Taxonomy, Description and the Origin of the Species
C. esculenta sits firmly in the Araceae family, a grouping of around 110 genera and over 2500 species, divided into seven subfamilies: Gymnostachyoideae, Orontioideae, Lemnoideae, Monsteriodeae, Pothoideae, Lasioideae, Zamioculcoideae and Aroideae.
Individual shoots of C. esculenta will reach a height and spread of 1.5m x 60cm (RHS, 1999) but eventual size is very much dependent on climate and cultivation factors. The morphology of Aroideae, which contains C. esculenta, includes the characteristic spadix and spathe inflorescence present in all members of this subfamily (Lebot, 2009). A spadix is a specialised form of spike inflorescence where small, sessile, individual flowers are tightly packed onto a fleshy core. Colocasia species are monoecious; the female flowers are situated at the base of the spadix with the male flowers above. The spathe, which is a large bract partially enclosing the spadix, surrounds the spadix and the space formed between these two structures provides a resting place and shelter for insect pollinators.(Lebot, 2009)
A further characteristic of Aroids, seen in C. esculenta is protogyny. This is where the female flowers become fertile and receptive before the male flowers, helping to ensure successful cross pollination.

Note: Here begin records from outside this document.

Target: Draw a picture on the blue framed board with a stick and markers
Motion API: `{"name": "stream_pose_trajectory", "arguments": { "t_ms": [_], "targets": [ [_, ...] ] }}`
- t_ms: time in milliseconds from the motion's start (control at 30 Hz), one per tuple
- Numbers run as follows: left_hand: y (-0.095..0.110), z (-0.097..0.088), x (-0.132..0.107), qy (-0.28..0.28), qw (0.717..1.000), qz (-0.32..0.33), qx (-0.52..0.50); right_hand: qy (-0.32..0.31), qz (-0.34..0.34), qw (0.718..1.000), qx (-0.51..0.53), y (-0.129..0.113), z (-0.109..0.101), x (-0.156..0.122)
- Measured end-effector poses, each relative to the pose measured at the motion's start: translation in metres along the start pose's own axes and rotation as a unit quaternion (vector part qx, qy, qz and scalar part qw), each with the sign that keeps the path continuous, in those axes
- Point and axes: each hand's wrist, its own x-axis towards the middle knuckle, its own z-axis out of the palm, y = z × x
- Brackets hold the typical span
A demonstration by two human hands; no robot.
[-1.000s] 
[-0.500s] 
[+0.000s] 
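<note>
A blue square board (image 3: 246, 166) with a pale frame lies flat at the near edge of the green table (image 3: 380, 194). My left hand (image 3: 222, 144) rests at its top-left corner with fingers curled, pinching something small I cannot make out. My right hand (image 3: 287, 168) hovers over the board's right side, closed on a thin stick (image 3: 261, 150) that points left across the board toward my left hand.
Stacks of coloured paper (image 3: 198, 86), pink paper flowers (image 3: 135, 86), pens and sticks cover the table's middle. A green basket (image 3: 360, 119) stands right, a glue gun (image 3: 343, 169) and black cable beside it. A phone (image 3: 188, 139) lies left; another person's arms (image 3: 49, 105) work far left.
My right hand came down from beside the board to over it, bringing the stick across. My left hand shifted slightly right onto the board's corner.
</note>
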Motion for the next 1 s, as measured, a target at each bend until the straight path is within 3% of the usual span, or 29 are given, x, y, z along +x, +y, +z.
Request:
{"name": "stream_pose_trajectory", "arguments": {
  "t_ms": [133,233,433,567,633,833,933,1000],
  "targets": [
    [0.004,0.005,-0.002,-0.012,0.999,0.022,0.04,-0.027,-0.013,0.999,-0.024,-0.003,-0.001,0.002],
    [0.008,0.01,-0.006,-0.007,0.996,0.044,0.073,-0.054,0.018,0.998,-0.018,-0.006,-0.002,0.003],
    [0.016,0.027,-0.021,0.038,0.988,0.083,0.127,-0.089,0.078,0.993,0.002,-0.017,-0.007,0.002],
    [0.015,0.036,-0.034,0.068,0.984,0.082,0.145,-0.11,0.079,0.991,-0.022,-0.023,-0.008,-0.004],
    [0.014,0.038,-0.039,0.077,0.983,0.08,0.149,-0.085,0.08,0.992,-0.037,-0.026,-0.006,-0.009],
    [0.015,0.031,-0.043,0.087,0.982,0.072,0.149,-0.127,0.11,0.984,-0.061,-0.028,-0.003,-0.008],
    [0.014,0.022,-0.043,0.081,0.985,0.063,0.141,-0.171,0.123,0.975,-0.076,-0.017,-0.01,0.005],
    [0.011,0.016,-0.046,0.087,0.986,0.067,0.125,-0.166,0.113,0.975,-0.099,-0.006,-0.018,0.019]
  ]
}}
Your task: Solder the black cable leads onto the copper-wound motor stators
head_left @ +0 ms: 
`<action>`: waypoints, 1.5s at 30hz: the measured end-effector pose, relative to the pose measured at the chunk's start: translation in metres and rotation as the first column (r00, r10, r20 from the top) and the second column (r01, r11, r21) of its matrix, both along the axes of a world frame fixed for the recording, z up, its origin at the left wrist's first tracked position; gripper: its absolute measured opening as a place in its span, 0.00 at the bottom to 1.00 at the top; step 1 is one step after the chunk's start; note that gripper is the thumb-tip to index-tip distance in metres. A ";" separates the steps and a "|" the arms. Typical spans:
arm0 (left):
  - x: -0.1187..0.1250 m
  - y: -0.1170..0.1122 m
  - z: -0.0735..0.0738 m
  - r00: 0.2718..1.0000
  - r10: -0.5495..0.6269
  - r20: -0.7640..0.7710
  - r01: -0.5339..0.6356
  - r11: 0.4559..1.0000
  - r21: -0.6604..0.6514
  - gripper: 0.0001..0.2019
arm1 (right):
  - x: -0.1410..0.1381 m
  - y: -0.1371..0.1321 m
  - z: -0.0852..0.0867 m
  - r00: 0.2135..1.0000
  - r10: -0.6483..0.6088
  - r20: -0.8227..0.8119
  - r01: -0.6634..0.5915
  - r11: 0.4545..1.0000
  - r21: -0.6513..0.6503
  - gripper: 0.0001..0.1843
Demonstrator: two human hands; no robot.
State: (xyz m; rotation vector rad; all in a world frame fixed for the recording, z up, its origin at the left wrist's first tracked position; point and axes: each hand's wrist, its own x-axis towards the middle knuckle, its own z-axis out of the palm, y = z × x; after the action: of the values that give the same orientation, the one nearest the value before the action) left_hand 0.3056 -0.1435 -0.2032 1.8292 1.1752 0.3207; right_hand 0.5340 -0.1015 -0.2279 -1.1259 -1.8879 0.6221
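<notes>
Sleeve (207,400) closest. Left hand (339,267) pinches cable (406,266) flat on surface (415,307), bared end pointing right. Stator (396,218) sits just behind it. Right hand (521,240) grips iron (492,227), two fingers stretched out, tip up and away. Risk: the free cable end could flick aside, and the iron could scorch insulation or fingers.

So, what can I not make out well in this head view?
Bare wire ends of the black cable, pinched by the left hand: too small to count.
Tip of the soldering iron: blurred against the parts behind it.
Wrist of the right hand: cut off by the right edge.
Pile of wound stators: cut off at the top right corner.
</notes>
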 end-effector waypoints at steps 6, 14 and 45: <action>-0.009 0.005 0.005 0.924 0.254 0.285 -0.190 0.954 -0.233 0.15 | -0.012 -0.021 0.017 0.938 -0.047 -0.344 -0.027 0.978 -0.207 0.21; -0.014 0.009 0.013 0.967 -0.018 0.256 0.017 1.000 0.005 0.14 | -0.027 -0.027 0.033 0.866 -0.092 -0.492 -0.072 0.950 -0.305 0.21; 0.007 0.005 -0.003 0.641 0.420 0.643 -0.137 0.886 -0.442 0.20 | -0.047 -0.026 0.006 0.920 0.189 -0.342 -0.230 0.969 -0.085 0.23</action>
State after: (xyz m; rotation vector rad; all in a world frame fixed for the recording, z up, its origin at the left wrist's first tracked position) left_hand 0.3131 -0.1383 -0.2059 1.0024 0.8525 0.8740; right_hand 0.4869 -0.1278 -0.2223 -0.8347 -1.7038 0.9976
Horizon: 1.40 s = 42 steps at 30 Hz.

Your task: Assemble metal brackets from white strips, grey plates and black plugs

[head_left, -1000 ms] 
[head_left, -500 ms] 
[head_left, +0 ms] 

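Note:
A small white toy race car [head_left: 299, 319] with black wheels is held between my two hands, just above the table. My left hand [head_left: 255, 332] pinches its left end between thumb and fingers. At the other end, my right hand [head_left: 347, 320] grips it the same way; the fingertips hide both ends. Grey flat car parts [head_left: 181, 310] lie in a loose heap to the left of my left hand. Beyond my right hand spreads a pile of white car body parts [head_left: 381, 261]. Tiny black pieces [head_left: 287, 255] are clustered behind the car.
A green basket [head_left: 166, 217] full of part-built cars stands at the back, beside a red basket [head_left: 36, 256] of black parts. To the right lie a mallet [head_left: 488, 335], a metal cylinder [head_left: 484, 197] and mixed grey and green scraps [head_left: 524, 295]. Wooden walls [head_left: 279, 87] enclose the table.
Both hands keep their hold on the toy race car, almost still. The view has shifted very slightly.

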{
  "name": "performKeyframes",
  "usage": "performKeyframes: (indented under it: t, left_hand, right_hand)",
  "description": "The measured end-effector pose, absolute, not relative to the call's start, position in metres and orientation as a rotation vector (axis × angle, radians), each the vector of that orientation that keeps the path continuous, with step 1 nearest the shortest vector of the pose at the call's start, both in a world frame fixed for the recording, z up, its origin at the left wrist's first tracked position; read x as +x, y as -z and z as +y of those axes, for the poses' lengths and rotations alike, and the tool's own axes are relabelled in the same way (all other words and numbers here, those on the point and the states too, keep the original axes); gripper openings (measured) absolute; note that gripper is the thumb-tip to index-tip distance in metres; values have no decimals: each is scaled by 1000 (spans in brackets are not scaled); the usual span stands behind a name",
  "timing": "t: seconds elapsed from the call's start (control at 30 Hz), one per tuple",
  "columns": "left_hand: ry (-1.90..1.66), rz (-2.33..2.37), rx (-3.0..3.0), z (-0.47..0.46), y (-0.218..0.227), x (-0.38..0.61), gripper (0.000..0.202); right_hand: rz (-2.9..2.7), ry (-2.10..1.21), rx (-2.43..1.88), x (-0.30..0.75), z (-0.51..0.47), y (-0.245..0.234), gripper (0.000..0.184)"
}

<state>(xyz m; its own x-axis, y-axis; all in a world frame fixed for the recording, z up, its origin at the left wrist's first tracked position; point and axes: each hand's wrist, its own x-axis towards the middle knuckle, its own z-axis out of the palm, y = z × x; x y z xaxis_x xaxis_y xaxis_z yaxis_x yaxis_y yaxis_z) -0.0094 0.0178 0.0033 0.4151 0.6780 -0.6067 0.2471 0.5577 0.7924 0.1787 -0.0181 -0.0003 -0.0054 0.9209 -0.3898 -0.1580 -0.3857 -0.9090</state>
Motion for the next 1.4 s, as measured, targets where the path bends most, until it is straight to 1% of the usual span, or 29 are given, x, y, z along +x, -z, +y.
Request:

The leaf shape is peltate in almost all genotypes and the leaf lamina can vary from 30 to over 80cm long; in part the variation is due to genotype but environmental and cultivation factors also have a significant effect on length and breadth of both lamina and petiole. Leaves are somewhat glaucous with reticulate, sometimes prominent, venation. Leaf colour can vary from pale green to deep purple with the laminae and petioles not necessarily exhibiting the same colour.
The fruit of C. esculenta is a berry, usually green in colour but may be orange or purple. The number of seeds per fruit varies with environmental and pollination factors but can be over 50 (Lebot, 2009).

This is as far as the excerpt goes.